* **Collected data**
########

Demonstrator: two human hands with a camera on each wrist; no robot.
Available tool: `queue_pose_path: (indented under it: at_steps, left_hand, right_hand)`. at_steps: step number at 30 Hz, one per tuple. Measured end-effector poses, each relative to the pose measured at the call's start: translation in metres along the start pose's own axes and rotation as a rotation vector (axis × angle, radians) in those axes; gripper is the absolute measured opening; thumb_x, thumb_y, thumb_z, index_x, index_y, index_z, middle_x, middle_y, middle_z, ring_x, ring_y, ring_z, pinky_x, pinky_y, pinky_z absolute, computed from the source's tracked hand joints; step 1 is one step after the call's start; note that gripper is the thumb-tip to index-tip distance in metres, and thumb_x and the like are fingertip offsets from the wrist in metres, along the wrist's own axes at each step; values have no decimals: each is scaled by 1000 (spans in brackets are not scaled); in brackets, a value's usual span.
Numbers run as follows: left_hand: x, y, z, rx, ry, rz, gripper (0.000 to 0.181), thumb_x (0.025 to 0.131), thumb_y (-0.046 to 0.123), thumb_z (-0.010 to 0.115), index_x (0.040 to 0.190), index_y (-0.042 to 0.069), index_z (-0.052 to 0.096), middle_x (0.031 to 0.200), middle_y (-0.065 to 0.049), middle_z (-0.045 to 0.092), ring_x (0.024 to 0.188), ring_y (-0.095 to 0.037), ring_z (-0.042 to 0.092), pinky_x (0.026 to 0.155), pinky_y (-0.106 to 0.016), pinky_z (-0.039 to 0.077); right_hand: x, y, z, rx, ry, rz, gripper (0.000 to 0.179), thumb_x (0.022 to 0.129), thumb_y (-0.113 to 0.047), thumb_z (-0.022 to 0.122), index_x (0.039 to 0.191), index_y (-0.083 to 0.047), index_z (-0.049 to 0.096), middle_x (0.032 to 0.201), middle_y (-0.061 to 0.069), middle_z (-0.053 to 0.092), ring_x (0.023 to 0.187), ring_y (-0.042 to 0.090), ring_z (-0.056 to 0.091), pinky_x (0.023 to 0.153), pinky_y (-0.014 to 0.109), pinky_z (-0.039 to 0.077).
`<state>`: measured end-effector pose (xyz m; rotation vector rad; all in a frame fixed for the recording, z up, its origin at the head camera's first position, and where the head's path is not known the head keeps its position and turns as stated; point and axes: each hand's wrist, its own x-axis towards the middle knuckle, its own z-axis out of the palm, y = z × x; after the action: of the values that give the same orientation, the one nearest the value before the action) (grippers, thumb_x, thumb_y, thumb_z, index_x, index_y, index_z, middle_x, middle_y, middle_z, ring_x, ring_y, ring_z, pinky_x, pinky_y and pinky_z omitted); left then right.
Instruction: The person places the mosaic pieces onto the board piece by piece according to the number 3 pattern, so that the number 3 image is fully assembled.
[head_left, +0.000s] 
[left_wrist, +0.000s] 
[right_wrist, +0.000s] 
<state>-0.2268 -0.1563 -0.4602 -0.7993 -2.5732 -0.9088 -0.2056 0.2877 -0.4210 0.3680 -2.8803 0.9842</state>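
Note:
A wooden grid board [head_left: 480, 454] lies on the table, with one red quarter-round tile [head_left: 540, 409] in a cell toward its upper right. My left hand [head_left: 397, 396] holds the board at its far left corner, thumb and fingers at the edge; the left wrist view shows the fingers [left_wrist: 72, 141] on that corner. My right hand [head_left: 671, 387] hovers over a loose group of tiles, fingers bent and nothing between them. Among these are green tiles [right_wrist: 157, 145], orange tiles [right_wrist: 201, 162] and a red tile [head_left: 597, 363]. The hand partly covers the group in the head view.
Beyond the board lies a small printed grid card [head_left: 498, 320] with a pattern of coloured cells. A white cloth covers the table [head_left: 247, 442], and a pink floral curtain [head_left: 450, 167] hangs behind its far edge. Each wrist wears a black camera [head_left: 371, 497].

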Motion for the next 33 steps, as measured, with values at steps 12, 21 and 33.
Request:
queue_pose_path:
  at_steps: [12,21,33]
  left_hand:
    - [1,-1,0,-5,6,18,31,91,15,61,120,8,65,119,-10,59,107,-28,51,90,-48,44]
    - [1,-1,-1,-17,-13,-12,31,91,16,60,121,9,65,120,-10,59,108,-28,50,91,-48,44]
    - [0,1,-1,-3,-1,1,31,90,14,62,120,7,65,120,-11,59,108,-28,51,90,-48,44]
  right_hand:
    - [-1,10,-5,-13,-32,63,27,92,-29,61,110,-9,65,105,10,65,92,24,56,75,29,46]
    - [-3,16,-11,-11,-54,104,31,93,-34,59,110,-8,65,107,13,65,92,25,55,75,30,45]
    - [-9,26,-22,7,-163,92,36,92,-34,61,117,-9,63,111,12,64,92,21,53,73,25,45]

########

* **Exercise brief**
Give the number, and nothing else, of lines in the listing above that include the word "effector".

* **Response**
2